Unlike drugs classified as opioids, benzodiazepines, amphetamines, and others, LSD is not considered to have addictive properties. The compound was first synthesized as far back as 1938, and it has had a fascinating, albeit divisive, history ever since. From then until the present day, LSD has seen uses as a commercial medication, as an experimental compound for chemical warfare by the Central Intelligence Agency, and even as a figurehead of sorts for drug countercultures the world over.
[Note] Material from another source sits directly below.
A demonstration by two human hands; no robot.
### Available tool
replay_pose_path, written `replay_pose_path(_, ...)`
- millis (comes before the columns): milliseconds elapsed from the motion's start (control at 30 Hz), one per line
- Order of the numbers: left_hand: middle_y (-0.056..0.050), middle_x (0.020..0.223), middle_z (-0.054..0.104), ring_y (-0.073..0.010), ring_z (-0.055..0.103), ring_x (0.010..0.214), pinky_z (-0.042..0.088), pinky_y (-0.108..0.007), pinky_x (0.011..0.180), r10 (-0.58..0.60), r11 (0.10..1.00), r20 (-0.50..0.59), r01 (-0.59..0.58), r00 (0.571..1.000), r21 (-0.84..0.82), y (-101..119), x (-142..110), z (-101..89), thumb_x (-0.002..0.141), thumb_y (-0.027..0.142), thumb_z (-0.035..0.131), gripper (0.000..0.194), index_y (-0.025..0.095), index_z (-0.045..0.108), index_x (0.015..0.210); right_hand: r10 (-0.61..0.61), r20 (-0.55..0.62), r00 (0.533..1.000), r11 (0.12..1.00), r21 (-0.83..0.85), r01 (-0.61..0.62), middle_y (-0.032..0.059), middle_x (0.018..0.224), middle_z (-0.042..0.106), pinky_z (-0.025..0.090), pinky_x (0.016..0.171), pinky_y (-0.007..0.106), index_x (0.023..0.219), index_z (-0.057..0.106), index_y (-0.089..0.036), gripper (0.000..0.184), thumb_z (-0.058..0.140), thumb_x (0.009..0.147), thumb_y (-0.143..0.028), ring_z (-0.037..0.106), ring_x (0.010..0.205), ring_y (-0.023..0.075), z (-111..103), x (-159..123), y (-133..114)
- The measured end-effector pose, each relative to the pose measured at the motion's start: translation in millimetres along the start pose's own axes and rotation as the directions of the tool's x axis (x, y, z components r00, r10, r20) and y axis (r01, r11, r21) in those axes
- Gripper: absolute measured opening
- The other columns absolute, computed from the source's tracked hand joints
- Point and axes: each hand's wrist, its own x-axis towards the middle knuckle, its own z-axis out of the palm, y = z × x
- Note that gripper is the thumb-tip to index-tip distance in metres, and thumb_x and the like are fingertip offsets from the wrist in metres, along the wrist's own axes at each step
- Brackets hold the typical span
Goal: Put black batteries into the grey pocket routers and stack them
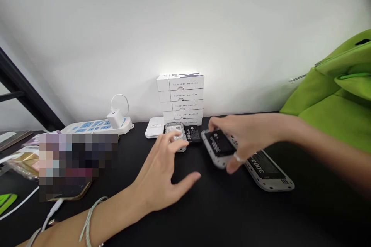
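Observation:
My right hand (236, 139) grips a grey-framed device with a black battery (218, 144) by its edges, thumb on the near side. The device is tilted and slightly blurred. Partly behind that hand, a second device of the same kind (268, 170) lies on the black table, its battery marked 3000. My left hand (164, 173) is open with fingers spread and thumb out. Its fingertips are over a grey device with an empty-looking bay and a label (176, 128); whether they touch it I cannot tell. Beside it lies a loose black battery (194, 134).
A stack of white boxes (185, 94) stands against the wall, a white square device (154, 127) beside it. On the left are a power strip (127, 125) with a white charger (115, 118), a phone partly pixelated (82, 191) and cables. A green bag (342, 96) leans at right.

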Motion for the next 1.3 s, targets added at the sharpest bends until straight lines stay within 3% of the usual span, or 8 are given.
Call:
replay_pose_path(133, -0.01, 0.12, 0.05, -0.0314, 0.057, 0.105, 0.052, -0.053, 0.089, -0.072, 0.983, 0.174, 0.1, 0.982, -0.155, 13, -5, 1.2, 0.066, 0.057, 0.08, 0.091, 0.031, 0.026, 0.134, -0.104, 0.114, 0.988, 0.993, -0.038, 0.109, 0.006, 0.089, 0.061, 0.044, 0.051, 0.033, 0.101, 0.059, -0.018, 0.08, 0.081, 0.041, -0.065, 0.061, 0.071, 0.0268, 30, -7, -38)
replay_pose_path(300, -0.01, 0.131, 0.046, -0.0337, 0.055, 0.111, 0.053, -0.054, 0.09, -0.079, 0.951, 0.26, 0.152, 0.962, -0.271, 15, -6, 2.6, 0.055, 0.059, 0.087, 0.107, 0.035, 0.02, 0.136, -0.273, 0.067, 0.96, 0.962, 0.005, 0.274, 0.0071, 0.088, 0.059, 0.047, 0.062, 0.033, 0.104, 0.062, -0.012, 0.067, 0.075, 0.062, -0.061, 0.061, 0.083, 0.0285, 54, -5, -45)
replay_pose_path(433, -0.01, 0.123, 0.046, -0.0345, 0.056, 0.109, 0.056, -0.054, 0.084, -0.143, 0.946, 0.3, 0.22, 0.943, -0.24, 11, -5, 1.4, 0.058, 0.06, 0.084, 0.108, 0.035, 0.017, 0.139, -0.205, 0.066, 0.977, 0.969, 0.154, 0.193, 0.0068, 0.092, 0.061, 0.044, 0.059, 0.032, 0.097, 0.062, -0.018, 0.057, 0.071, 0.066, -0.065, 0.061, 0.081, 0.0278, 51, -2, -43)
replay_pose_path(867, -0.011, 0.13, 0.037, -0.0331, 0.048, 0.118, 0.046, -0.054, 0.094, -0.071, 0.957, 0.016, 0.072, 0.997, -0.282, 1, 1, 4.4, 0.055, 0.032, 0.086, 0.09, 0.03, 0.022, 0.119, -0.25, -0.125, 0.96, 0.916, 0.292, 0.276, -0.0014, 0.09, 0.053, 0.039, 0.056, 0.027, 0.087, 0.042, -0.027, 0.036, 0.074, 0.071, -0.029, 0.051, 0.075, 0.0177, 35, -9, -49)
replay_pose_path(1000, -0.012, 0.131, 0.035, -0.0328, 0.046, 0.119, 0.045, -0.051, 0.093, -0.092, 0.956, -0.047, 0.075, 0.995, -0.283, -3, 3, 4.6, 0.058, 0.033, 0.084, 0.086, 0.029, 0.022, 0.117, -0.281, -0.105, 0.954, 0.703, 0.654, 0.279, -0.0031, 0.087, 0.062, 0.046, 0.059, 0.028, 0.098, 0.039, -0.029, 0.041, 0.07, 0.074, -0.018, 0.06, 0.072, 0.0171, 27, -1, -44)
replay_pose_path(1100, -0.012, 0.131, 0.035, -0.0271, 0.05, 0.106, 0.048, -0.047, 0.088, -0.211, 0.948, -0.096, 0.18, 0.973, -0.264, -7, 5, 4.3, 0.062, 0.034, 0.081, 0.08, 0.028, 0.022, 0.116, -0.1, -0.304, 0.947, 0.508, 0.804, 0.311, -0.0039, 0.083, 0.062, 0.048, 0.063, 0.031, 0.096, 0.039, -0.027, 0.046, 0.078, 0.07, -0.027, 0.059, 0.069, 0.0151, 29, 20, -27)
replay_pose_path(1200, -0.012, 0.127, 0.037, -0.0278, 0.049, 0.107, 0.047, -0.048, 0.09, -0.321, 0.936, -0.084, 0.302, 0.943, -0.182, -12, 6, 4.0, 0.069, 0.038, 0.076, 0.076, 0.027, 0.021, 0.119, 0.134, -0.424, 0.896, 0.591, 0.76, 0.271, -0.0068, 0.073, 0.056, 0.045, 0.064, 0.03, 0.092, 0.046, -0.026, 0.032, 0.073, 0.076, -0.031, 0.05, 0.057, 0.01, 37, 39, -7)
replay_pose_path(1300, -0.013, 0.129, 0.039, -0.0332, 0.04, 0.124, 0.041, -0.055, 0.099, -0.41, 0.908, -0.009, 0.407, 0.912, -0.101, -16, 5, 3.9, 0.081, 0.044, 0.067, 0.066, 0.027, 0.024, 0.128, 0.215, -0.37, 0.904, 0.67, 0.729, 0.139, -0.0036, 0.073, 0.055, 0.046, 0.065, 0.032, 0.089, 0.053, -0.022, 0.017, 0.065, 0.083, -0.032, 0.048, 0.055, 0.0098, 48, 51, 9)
An acid high is achieved when a recreational user places an LSD-soaked paper on a mucous membrane in their mouth. While proponents and defenders of other drugs simply extol the euphoric effects of their substance of choice, LSD users take the veneration to another level entirely. Some users claim that LSD has inherent spiritual benefits or capabilities. The psychedelic effects are perceived as out-of-body experiences or as a means to reach higher beings, planes of existence, or as a lens to tap into otherwise inaccessible dimensions of reality or abilities of the human mind. Pulling back the curtain of consciousness, as it were.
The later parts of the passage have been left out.